Time-based signal: ‘I’ll do it every day at 7 pm’
Behavioral signal: ‘I’ll do it every day after 30 minutes’
Unspecified signal base: ‘Once a day at any time’
Step 3 : Award yourself whenever you succeed
Unlike big goals, small actions like ‘1 push-up a day’ are just so minor that you can do it right now. And if you did it, you achieved today’s goal! Awesome ~ ^^ A small habit becomes an exercise to believe in oneself, and when it is repeated, self-efficacy increases, and it becomes the drive to continue that action.
Practice Tip) Remember that small action itself is a goal, and small successes become big ones!

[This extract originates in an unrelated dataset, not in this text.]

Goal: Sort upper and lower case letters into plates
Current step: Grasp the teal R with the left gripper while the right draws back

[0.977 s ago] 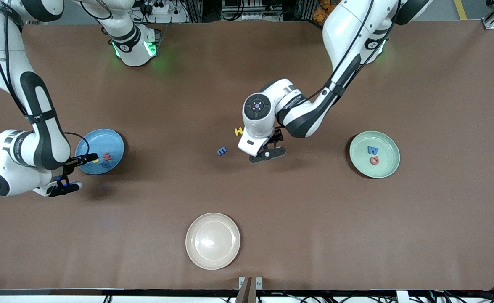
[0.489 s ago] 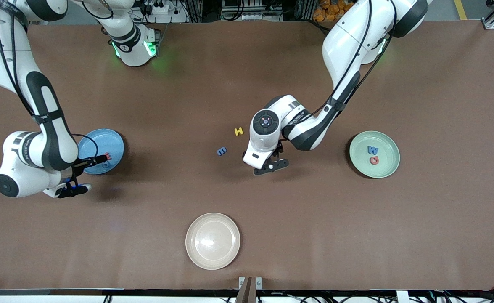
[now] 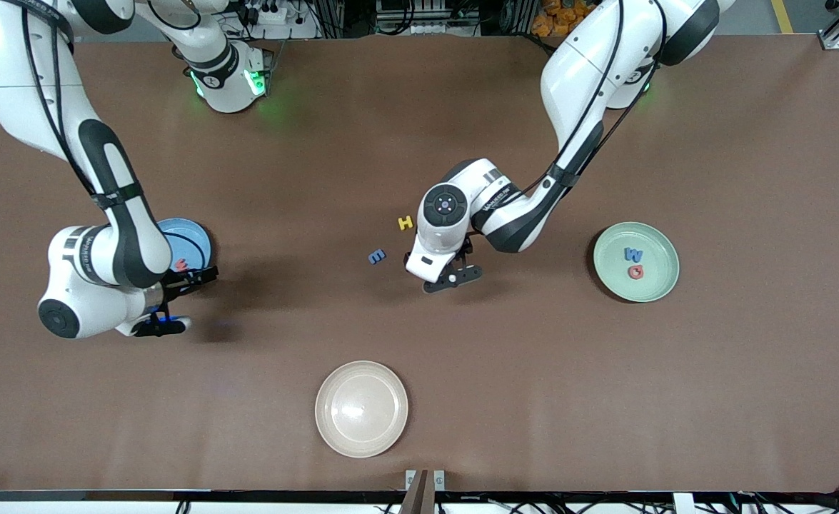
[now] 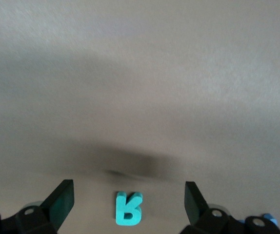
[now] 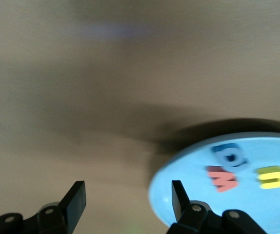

Step 4 : Keep record of your achievement
The joy of success you get every time you complete small actions becomes a great reward. Write down your small habits on paper and check what you have achieved on that day before you go to sleep.
You can remember something for a longer time if you write it on a piece of paper so keep record of your achievements!
Step 5 : Don’t Higher your Goal but Rather Satisfy in Exceeding it
If you have accomplished your small task for today, you can do what you have to do tomorrow in advance. But do not raise your goal to a higher level. Just be happy with your daily success. The important thing is to practice small acts every day to make it a habit.
Q&A) When can you tell that small actions has become a habit?
– When the behavior is no longer negligent
– When you are acting without thinking
– When you are doing it everyday
Continue to make small success every day until this point!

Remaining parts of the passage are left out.